Advertisement

Advertisement

Editor's Note, Volume 2 Issue 4

D’Arcy Little, MD, CCFP, FCFP, FRCPC
Medical Director, JCCC and HealthPlexus.NET

I am very pleased to introduce the next edition of the Journal of Current Clinical Care. In this edition, we offer some articles expanding on themes from recent issues, as well as new topics.

Doctors Kelly Murphy and Angela Troyer, from the Baycrest Centre in Toronto, describe an approach to the recognition of early dementia in clinical practice. They remind us that cognitive impairment is common, with approximately one in 11 older adults suffering some form of dementia. In the early state of the disease, where intervention has the most potential to reduce the disease burden on patients, families and society, the clues may be quite subtle. The authors review not only the current diagnostic criteria, but also practical early warnings signs of dementia and various screening tools available.
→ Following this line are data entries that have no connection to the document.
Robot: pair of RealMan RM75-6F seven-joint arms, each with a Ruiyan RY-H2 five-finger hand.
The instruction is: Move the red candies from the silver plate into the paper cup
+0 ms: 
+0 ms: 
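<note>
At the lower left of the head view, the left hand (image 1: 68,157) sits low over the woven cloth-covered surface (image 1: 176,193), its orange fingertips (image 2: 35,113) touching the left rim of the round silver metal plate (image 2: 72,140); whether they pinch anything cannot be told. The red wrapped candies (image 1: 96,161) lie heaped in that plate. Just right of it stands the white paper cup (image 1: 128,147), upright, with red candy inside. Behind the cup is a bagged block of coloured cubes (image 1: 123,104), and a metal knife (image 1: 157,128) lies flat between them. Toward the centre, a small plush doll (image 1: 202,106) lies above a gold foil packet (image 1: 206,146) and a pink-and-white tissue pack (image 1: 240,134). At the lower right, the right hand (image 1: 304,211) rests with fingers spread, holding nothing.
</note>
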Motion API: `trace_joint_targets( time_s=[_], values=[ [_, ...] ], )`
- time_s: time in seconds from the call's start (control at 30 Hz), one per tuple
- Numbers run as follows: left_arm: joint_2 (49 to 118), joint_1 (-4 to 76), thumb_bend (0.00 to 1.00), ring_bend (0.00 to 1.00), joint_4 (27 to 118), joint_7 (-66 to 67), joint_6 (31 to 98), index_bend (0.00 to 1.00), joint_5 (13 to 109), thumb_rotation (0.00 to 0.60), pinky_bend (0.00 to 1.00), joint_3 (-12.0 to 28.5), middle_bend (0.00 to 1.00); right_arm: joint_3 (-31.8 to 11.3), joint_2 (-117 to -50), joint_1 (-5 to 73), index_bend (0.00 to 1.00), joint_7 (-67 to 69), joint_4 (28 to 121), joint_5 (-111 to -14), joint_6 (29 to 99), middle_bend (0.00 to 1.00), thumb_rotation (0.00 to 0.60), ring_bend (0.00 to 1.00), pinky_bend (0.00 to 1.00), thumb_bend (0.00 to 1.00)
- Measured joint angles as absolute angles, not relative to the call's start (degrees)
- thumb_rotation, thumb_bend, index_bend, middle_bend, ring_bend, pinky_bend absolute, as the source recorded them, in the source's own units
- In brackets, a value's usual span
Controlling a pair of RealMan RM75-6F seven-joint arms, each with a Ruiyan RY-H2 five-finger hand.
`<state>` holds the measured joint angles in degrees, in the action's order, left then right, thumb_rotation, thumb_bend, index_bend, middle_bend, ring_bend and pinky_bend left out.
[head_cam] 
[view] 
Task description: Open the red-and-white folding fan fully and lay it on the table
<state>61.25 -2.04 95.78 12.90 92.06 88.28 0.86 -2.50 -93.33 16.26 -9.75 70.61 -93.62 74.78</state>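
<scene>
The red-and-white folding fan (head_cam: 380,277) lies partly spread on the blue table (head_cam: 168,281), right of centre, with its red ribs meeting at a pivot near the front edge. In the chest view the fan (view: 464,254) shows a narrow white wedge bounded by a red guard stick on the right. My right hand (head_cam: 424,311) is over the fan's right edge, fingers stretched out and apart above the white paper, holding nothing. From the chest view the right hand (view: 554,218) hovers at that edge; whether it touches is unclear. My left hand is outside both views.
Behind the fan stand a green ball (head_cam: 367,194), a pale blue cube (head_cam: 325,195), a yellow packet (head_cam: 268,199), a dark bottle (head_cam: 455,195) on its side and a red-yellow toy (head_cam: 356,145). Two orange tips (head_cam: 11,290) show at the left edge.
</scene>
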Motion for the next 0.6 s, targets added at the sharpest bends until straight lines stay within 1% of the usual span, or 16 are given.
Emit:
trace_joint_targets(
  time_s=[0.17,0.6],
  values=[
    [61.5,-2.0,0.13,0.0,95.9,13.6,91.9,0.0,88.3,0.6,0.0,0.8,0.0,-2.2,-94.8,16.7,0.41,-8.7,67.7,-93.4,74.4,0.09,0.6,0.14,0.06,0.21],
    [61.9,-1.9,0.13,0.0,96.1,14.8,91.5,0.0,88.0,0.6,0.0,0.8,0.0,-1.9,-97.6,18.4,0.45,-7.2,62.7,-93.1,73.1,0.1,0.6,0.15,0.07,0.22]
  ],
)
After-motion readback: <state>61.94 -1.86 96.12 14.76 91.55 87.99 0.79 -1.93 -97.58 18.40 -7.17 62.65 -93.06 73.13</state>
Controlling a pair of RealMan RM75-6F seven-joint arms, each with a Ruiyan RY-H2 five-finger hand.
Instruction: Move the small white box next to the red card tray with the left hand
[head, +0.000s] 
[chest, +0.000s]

Also from the Baycrest Centre in Toronto, Doctors Svoboda, Rowe, and Murphy review the fact that different types of memory can be affected to a different extent in cognitive impairment in their article From Science to Smartphones: Boosting Memory Function One Press at a Time. Episodic memory, the memory that allows us to remember events and details specific to a time and place are often affected early in the course of cognitive impairment, and procedural memory, the memory that underlies automatic or repeated skills is often preserved. They review their research into the use of devices, such as smart phones, which can be used as an external memory aid to overcome episodic memory impairment by using intact procedural memory, and thus and maintaining independence.
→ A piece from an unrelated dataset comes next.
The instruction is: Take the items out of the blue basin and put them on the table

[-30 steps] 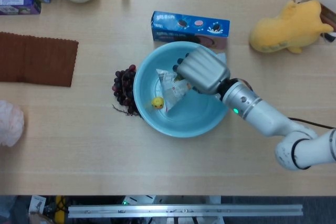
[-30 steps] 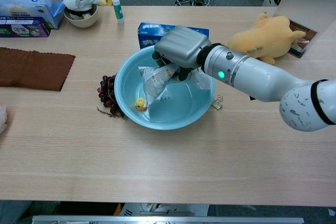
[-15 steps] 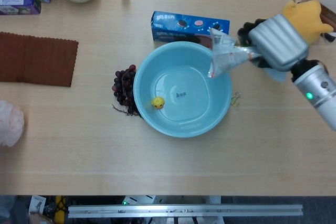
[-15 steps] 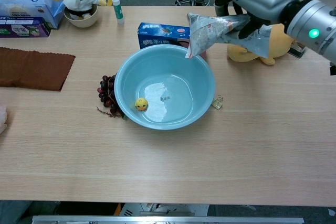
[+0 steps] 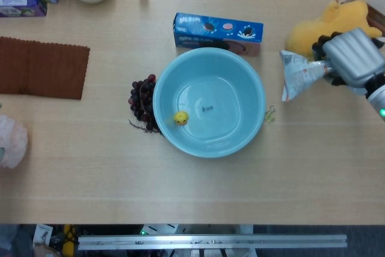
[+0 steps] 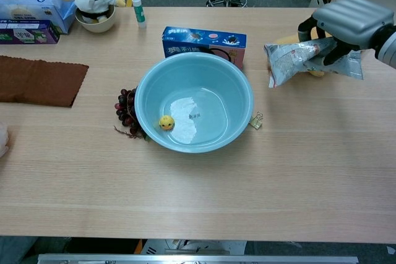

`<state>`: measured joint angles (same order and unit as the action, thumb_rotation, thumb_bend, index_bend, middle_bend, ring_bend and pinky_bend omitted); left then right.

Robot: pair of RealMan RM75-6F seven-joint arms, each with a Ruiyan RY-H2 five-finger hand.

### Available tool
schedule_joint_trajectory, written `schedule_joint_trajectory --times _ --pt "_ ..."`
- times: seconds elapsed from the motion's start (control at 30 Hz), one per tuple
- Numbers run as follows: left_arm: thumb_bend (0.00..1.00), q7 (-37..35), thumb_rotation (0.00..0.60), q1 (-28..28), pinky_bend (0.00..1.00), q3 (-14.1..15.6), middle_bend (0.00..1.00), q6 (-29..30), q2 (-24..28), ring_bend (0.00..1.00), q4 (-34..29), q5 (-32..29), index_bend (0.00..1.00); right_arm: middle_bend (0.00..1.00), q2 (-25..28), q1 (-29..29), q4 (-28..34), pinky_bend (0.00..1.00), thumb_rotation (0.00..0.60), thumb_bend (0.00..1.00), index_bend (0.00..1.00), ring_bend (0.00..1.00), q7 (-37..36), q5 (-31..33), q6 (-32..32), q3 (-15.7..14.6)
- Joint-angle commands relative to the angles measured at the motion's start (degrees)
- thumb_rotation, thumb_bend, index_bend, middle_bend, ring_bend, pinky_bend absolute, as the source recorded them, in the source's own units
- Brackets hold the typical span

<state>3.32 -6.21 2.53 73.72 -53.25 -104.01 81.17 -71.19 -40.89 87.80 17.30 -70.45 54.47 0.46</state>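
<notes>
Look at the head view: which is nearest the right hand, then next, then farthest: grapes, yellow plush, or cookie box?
From the right hand:
1. Yellow plush, right behind it.
2. Cookie box, behind the basin.
3. Grapes, at the basin's left.

Open tabletop (image 5: 198,191): broad bare strip in front of the blue basin (image 5: 209,102). Obstructions: grapes (image 5: 142,100) touching basin's left rim; cookie box (image 5: 218,30) just behind it; binder clip (image 5: 270,113) at its right rim; yellow plush (image 5: 328,28) far right, behind the right hand (image 5: 354,57) and its packet (image 5: 299,72)
</notes>
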Motion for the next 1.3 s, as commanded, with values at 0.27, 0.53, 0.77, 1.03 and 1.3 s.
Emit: schedule_joint_trajectory --times 0.27,0.53,0.77,1.03,1.3 --pt "0.27 0.3 0.600 0.0 0.33 -0.1 0.25 0.2 0.1 0.23 -0.3 -0.2 0.19 0.18 -0.3 -0.8 -0.3 0.41 0.600 0.33 0.04 0.17 2.0 1.5 -5.4 -0.5" --pt "0.27 0.5 0.600 0.0 0.33 -0.2 0.25 0.3 0.1 0.23 -0.3 -0.6 0.19 0.19 3.1 -1.5 6.1 0.39 0.600 0.34 0.03 0.15 -10.6 -6.4 -5.7 2.1" --pt "0.27 0.1 0.600 0.4 0.33 -0.1 0.25 0.9 0.4 0.23 -0.4 -0.5 0.19 0.25 5.3 -5.7 11.3 0.39 0.600 0.59 0.10 0.15 -13.5 -11.7 -9.7 3.8" --pt "0.27 -0.8 0.600 1.1 0.33 0.2 0.25 1.6 0.9 0.23 -0.4 -0.2 0.19 0.29 2.8 -10.8 13.6 0.40 0.600 0.99 0.16 0.18 -10.1 -10.7 -15.6 5.3" --pt "0.27 -1.4 0.600 1.4 0.33 0.3 0.25 2.0 1.1 0.23 -0.2 0.3 0.19 0.35 -3.3 -16.9 11.4 0.41 0.600 1.00 0.18 0.22 -0.2 -1.7 -21.4 6.1"
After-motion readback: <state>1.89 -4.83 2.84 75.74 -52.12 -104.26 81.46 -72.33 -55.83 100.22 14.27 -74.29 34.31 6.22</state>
As a radiologist, I am frequently reminded that the incidence of small renal masses (SRMs) has risen steadily over time. The lesions are often incidentally detected on CT and ultrasound. Drs. Yap, Alibhai, and Finelli from the University Health Network in Toronto review a practical approach to the diagnosis and management of SMRs. Although SMRs are a heterogenous group, consisting of both benign and malignant diseases, approximately 80% of incidentally-detected lesions are still malignant—most often a subtype of renal cell carcinoma. Imaging has some limitations in the accurate characterization of lesions as benign or malignant, and the increasing role of image-guided percutanous renal biopsy has increased. Treatment of such lesions is now tailored to the individual patient, depending on disease characteristics, comorbidity, and patient preference. Various types of therapies available are reviewed, including surgery, ablative therapy, and active surveillance.
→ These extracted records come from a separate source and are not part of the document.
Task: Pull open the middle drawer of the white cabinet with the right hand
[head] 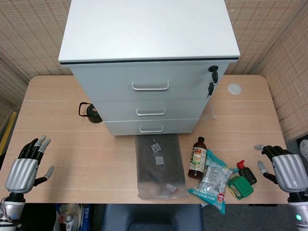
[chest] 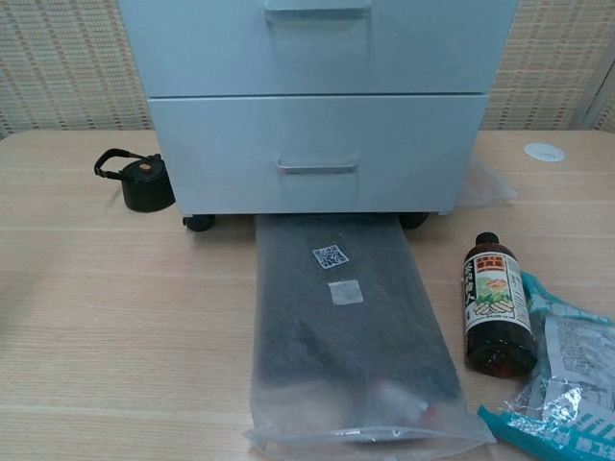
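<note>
Wooden bench across most of head view, woven wall panels behind. White cabinet at upper centre, standing on bench, three drawers stacked down its front, all flush. Middle drawer at centre of frame, closed, its handle a pale bar on the drawer front; nothing touching it. Keys hanging from lock at right end of top drawer front. In chest view, cabinet front fills the top, small dark casters showing beneath.

Dark flat bag in clear plastic lying lengthwise just in front of cabinet, centre bottom, white labels near its upper end. Crinkled teal-and-white snack packet at lower right, beside a brown bottle lying with cap toward cabinet. Green container just right of packet, small black-and-red item above it. Small black kettle at left of cabinet base, looped handle up. White disc on bench right of cabinet.

Left hand at lower left, over bench edge, fingers apart, empty. Right hand at lower right, fingers spread, empty, well apart from cabinet. Neither hand in chest view.
</note>
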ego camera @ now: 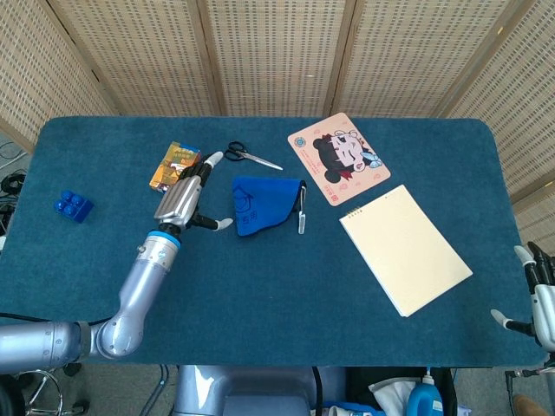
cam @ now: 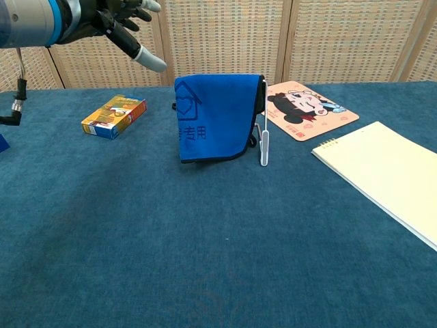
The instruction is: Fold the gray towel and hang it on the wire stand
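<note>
The towel (cam: 213, 115) hangs draped over the white wire stand (cam: 264, 152), its blue side with a house print facing me; from above the towel (ego camera: 260, 201) covers most of the stand (ego camera: 302, 218). My left hand (ego camera: 186, 198) hovers just left of the towel, fingers spread, holding nothing; the chest view shows the left hand (cam: 121, 24) high at the upper left, apart from the cloth. My right hand (ego camera: 539, 295) sits off the table's right front corner, fingers apart and empty.
An orange snack box (ego camera: 174, 165) and scissors (ego camera: 251, 156) lie behind the stand. A cartoon mat (ego camera: 338, 158) and a cream notepad (ego camera: 405, 249) lie to the right. A blue toy brick (ego camera: 73, 205) sits at the left edge.
</note>
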Available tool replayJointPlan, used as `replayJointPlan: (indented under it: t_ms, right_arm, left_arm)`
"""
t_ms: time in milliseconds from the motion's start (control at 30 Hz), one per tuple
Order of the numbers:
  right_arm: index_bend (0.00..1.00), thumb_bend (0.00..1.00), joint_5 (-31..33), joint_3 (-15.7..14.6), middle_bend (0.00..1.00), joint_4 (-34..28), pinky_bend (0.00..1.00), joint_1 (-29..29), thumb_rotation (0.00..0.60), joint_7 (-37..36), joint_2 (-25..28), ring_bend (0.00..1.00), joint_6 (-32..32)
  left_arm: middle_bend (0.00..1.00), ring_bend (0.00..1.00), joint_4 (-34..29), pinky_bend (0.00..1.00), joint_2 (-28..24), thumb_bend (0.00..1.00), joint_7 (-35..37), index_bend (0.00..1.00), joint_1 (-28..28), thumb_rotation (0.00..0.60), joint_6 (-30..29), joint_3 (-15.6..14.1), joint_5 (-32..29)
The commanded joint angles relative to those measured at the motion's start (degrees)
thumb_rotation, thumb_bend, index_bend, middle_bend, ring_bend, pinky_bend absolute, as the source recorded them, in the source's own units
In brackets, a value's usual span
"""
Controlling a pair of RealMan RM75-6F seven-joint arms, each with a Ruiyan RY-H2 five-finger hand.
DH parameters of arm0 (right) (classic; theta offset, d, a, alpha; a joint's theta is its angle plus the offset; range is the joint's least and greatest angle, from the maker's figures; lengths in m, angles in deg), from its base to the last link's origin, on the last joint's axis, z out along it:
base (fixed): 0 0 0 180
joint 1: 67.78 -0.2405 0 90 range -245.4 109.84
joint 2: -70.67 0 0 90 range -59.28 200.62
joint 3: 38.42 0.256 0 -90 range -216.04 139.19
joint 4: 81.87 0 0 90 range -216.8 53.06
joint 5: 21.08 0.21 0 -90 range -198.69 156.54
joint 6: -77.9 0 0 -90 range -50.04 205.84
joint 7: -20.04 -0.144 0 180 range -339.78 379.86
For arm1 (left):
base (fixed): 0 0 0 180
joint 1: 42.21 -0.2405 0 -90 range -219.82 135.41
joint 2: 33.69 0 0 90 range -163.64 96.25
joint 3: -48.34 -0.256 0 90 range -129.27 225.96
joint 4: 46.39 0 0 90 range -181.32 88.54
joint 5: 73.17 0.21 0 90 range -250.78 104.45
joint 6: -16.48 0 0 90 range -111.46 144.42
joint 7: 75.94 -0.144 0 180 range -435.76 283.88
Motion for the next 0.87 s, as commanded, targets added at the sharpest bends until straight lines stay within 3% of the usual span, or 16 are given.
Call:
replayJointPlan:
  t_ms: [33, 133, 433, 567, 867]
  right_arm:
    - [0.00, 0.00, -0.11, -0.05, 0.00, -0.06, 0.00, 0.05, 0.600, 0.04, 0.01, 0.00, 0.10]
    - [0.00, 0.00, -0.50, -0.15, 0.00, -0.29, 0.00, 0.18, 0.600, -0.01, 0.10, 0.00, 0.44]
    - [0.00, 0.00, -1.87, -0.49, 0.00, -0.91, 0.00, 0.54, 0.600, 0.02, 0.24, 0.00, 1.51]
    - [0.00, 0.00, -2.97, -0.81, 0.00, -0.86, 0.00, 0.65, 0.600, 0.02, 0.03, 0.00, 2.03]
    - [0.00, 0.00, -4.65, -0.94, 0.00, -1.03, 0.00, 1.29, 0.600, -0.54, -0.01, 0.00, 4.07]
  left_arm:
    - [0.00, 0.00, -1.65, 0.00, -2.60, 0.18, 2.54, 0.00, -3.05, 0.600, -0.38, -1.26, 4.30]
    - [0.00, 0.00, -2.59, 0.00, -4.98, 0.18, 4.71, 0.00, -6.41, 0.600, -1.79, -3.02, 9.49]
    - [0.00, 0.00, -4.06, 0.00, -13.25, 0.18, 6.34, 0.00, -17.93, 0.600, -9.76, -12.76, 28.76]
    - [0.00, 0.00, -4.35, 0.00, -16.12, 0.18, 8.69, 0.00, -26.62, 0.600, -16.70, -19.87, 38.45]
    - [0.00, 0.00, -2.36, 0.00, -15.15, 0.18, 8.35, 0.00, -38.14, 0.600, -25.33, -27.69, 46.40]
The potentially severe and even fatal complications of acute tonsillitis, if left untreated, are reviewed by Dr. Shenoy of the Campbellton Regional Hospital in New Brunswick. Tonsillitis is an inflammation of the tonsils most commonly caused by a viral or bacterial infection, although more unusual organisms are also reviewed. Most often, bacterial tonsillitis is treated with antibiotics on the basis of a positive throat culture, however, the reasons for a false negative result are reviewed. The treatment of the infection and reasons for treatment failure are also reviewed.

I hope you enjoy adding this edition of the Journal to your end of summer reading list. As always, your comments are welcomed.